Could the data below please be reproduced word for word, without the pictures?
** Records for the exercise follows **
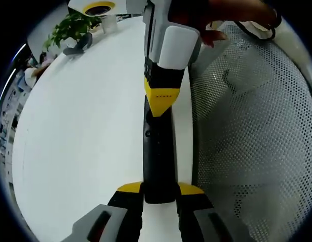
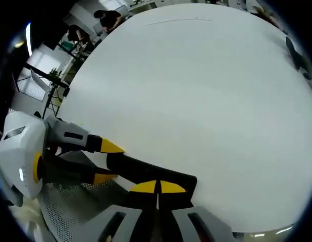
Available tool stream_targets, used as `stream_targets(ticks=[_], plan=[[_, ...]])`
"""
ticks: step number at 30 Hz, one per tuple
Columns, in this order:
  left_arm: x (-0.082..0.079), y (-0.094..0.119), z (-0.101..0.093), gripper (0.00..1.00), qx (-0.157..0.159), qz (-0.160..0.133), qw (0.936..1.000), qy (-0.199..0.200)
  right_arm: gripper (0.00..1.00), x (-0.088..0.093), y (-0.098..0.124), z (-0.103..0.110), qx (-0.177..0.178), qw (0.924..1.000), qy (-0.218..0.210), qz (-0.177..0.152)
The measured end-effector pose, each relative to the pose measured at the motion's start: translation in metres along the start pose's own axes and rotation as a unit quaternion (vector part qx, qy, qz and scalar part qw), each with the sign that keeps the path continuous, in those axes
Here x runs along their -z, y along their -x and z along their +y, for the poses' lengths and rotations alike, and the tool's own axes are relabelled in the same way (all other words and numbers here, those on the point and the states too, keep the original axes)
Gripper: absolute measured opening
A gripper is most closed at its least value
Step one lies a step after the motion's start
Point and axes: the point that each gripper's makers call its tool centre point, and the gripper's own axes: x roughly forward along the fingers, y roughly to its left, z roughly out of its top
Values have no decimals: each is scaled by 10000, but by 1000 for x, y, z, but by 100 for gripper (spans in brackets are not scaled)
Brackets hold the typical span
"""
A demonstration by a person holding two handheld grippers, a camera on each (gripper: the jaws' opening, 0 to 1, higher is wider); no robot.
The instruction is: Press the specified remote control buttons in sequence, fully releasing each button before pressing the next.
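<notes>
The long black plastic remote control (image 1: 158, 156) lies at the edge of the round white table (image 1: 80, 141), clamped at its near end by the left gripper (image 1: 160, 190). The right gripper (image 2: 157, 187), yellow tips closed together, presses onto its top.

Left gripper view: the remote control (image 1: 157, 151) lies near the surface (image 1: 85, 141) edge, one end between the left claw (image 1: 160, 194), the right claw (image 1: 163, 98) on its far end. A mesh chair (image 1: 247, 136) stands right of the surface; a plant (image 1: 70, 27) sits at the far edge.
</notes>
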Motion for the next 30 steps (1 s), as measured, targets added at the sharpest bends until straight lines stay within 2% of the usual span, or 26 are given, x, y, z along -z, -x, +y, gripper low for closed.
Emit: stream_targets(ticks=[13,18,24,30], plan=[[0,0,0,24,-4,0,10000,-1,0,-1,-5,-2,124,9999,68,63],[0,-1,1,23,-22,17,9999,142,0,-1,-5,-3,196,9997,103,138],[-1,-1,1,23,7,116,9998,132,0,-1,-6,-3,325,9990,308,59],[0,0,1,23,-6,23,9999,166,0,0,-5,-4,214,9997,129,-82]])
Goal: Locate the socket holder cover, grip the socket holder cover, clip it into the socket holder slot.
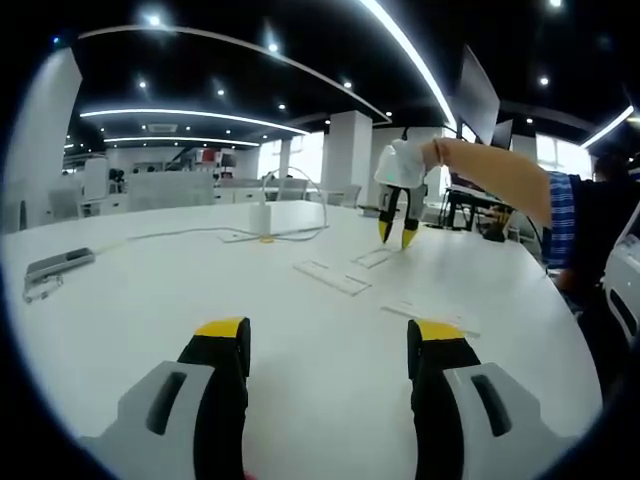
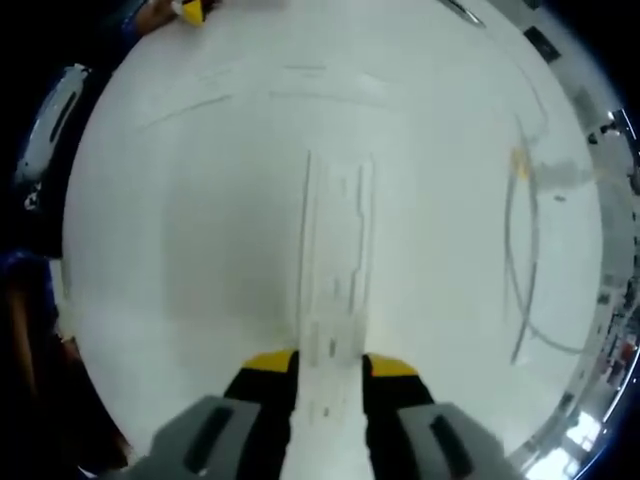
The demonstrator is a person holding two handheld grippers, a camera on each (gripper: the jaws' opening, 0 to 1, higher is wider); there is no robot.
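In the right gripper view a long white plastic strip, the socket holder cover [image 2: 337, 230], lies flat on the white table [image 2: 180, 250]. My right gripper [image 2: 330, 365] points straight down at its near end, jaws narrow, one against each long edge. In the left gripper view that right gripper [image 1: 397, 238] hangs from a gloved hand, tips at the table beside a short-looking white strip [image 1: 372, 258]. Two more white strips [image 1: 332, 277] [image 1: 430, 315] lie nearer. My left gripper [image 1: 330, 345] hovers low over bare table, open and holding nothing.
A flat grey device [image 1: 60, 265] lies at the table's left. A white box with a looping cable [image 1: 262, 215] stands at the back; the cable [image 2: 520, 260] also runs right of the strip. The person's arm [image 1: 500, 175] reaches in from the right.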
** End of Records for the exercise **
**Finished task:**
Available tool stream_targets, used as `stream_targets(ticks=[_], plan=[[_, ...]])`
"""
ticks: step number at 30 Hz, one per tuple
Columns, in this order:
  left_arm: x (-0.082..0.079), y (-0.094..0.119), z (-0.101..0.093), gripper (0.00..1.00), qx (-0.157..0.159), qz (-0.160..0.133), qw (0.936..1.000), qy (-0.199..0.200)
  right_arm: gripper (0.00..1.00), x (-0.088..0.093), y (-0.098..0.124), z (-0.103..0.110), qx (-0.177..0.178), qw (0.924..1.000), qy (-0.218..0.210), qz (-0.177..0.152)
The measured end-effector pose, each relative to the pose measured at the motion's start: translation in metres along the start pose's own axes and rotation as a unit quaternion (vector part qx, qy, qz and scalar part qw), each with the sign that keeps the path continuous, in those axes
Here x runs along their -z, y along their -x and z along their +y, for the poses' lengths and rotations alike, and the tool's own axes are relabelled in the same way (all other words and numbers here, those on the point and the states too, keep the original axes)
Gripper: absolute measured opening
A gripper is most closed at its least value
Step one lies a step after the motion's start
Point and axes: the point that each gripper's makers call its tool centre point, and the gripper's own axes: x roughly forward along the fingers, y roughly to its left, z roughly out of its top
Values have no decimals: each is scaled by 10000, but by 1000 for x, y, z, but by 100 for gripper (spans in brackets are not scaled)
Brackets hold the typical span
"""
A demonstration by a person holding two handheld grippers, a camera on each (gripper: the jaws' opening, 0 to 1, higher is wider); no robot.
The instruction is: Press the specified remote control buttons in sequence, fully releasing each button before pressing the next.
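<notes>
The long black plastic remote control (image 1: 158, 156) lies at the edge of the round white table (image 1: 80, 141), clamped at its near end by the left gripper (image 1: 160, 190). The right gripper (image 2: 157, 187), yellow tips closed together, presses onto its top.

Left gripper view: the remote control (image 1: 157, 151) lies near the surface (image 1: 85, 141) edge, one end between the left claw (image 1: 160, 194), the right claw (image 1: 163, 98) on its far end. A mesh chair (image 1: 247, 136) stands right of the surface; a plant (image 1: 70, 27) sits at the far edge.
</notes>
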Motion for the next 30 steps (1 s), as measured, targets added at the sharpest bends until straight lines stay within 2% of the usual span, or 26 are given, x, y, z along -z, -x, +y, gripper low for closed.
Emit: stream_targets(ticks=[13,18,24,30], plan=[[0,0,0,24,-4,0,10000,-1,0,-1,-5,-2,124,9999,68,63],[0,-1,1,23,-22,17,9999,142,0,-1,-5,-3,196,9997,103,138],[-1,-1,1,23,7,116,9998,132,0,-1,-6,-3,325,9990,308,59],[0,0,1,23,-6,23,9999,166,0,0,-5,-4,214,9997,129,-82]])
Goal: Locate the socket holder cover, grip the socket holder cover, clip it into the socket holder slot.
The demonstrator is a person holding two handheld grippers, a camera on each (gripper: the jaws' opening, 0 to 1, higher is wider); there is no robot.
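In the right gripper view a long white plastic strip, the socket holder cover [image 2: 337, 230], lies flat on the white table [image 2: 180, 250]. My right gripper [image 2: 330, 365] points straight down at its near end, jaws narrow, one against each long edge. In the left gripper view that right gripper [image 1: 397, 238] hangs from a gloved hand, tips at the table beside a short-looking white strip [image 1: 372, 258]. Two more white strips [image 1: 332, 277] [image 1: 430, 315] lie nearer. My left gripper [image 1: 330, 345] hovers low over bare table, open and holding nothing.
A flat grey device [image 1: 60, 265] lies at the table's left. A white box with a looping cable [image 1: 262, 215] stands at the back; the cable [image 2: 520, 260] also runs right of the strip. The person's arm [image 1: 500, 175] reaches in from the right.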

Nothing remains to be answered in this exercise.